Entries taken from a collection
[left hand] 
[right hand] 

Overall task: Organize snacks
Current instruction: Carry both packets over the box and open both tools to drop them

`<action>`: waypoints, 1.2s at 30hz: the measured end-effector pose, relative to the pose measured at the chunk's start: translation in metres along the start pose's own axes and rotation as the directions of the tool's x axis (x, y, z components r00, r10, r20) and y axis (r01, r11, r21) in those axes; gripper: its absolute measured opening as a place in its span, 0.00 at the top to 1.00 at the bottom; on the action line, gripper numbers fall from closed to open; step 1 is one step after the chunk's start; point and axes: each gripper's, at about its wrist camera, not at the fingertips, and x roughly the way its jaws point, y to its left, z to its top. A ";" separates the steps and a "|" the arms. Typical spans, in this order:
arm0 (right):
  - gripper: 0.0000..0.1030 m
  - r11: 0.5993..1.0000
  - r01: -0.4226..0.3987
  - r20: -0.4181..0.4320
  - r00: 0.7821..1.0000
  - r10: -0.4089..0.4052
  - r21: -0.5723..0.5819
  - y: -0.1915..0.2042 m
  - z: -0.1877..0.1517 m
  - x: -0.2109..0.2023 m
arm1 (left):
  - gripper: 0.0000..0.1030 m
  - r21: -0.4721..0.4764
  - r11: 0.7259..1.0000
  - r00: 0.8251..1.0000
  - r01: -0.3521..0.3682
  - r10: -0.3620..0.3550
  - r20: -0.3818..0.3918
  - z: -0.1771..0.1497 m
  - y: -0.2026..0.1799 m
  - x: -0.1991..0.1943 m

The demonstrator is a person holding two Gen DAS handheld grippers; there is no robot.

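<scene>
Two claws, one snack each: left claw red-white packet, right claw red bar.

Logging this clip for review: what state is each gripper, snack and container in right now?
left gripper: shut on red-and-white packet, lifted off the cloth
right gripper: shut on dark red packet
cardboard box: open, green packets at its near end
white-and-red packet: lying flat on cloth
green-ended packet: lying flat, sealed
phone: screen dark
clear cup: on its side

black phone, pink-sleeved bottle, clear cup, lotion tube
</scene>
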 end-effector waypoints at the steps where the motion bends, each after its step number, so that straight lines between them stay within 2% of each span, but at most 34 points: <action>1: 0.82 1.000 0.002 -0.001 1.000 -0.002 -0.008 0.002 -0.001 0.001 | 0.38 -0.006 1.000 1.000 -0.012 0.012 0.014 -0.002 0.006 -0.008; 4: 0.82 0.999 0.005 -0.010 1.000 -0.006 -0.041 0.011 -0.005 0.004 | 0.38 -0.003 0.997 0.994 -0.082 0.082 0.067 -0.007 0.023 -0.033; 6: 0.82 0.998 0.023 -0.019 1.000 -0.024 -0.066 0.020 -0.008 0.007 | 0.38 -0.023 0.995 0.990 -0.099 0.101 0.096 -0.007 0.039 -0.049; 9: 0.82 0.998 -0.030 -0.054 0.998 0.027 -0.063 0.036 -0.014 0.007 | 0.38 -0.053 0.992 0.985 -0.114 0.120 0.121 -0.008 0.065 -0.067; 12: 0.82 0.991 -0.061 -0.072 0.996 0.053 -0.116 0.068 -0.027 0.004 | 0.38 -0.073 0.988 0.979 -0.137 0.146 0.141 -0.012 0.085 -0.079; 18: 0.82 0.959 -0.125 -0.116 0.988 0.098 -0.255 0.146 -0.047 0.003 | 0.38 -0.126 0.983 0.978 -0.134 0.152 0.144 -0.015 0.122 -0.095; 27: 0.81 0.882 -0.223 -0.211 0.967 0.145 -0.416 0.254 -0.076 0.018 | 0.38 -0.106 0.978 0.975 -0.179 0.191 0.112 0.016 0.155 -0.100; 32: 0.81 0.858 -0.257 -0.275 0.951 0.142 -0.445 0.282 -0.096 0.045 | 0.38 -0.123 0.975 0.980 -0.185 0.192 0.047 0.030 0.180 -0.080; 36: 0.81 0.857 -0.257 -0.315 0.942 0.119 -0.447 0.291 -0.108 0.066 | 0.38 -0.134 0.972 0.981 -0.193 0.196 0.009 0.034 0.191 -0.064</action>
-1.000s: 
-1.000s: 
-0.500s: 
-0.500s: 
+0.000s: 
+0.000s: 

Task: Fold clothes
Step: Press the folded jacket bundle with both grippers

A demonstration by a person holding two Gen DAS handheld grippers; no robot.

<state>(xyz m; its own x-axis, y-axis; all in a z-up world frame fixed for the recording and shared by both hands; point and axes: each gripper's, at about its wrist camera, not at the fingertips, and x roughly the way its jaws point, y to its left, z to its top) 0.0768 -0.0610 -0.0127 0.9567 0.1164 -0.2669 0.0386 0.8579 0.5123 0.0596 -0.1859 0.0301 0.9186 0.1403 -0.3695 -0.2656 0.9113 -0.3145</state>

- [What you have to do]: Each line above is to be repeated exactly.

- [Response for this exercise]:
[left hand] 
[right hand] 

Overall task: Organize snacks
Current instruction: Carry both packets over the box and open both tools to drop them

`<action>`: waypoints, 1.2s at 30hz: the measured end-effector pose, relative to the pose measured at the chunk's start: translation in metres along the start pose's own axes and rotation as the directions of the tool's x axis (x, y, z components r00, r10, r20) and y axis (r01, r11, r21) in those axes; gripper: its absolute measured opening as a place in its span, 0.00 at the top to 1.00 at the bottom; on the action line, gripper numbers fall from closed to open; step 1 is one step after the chunk's start; point and axes: each gripper's, at about its wrist camera, not at the fingertips, and x roughly the way its jaws point, y to its left, z to its top. A ";" separates the steps and a "|" the arms. Typical spans, in this order:
arm0 (right):
  - gripper: 0.0000..0.1030 m
  - r11: 0.5993..1.0000
  - r01: -0.4226..0.3987
  - r20: -0.4181..0.4320
  - r00: 0.7821..1.0000
  - r10: -0.4089..0.4052
  - r21: -0.5723..0.5819
  - y: -0.1915..0.2042 m
  - z: -0.1877..0.1517 m
  - x: -0.2109..0.2023 m
arm1 (left):
  - gripper: 0.0000..0.1030 m
  - r21: -0.4721..0.4764
  - r11: 0.7259..1.0000
  - r00: 0.8251..1.0000
  - r01: -0.3521..0.3682
  - r10: -0.3620..0.3550
  - r20: -0.3818..0.3918
  - z: -0.1771..0.1497 m
  - y: -0.2026..0.1799 m
  - x: -0.1991..0.1943 m

The demonstrator is a person holding two Gen DAS handheld grippers; there is no robot.

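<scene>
Two claws, one snack each: left claw red-white packet, right claw red bar.

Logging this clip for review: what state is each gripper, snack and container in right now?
left gripper: shut on red-and-white packet, lifted off the cloth
right gripper: shut on dark red packet
cardboard box: open, green packets at its near end
white-and-red packet: lying flat on cloth
green-ended packet: lying flat, sealed
phone: screen dark
clear cup: on its side

black phone, pink-sleeved bottle, clear cup, lotion tube
</scene>
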 end-effector waypoints at the steps where the motion bends, each after its step number, so that straight lines between them stay within 2% of each span, but at most 34 points: <action>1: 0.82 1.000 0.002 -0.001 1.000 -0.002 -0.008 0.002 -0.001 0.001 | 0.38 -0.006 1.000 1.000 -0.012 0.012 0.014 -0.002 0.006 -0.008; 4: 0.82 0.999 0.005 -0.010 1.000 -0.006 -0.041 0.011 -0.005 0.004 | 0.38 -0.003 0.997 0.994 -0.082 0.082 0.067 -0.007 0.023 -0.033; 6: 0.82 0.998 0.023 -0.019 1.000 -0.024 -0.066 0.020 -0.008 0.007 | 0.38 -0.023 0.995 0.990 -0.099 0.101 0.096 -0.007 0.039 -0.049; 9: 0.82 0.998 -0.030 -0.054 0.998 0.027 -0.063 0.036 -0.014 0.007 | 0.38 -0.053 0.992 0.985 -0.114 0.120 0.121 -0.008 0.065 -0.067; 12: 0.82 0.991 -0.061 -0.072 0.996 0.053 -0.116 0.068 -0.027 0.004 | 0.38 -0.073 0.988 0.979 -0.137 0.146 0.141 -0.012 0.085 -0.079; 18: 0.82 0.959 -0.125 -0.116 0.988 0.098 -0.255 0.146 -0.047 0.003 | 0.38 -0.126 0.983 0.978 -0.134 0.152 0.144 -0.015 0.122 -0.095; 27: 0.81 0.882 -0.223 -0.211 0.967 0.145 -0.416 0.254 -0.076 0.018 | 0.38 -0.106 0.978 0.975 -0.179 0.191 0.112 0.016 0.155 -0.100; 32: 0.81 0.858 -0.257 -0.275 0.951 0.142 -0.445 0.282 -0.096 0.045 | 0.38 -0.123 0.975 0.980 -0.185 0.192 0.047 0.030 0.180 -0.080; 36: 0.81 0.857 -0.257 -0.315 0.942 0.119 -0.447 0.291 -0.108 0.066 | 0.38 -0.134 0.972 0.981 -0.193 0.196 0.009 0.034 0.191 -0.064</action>
-1.000s: 
-1.000s: 
-0.500s: 
-0.500s: 
+0.000s: 
+0.000s: 

Task: Fold clothes
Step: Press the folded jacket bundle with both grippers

A demonstration by a person holding two Gen DAS handheld grippers; no robot.

<state>(xyz m; its own x-axis, y-axis; all in a z-up world frame fixed for the recording and shared by both hands; point and axes: each gripper's, at about its wrist camera, not at the fingertips, and x roughly the way its jaws point, y to its left, z to its top) 0.0768 -0.0610 -0.0127 0.9567 0.1164 -0.2669 0.0386 0.8579 0.5123 0.0596 -0.1859 0.0301 0.9186 0.1403 -0.3695 -0.2656 0.9113 -0.3145</state>

No more work is needed for this exercise.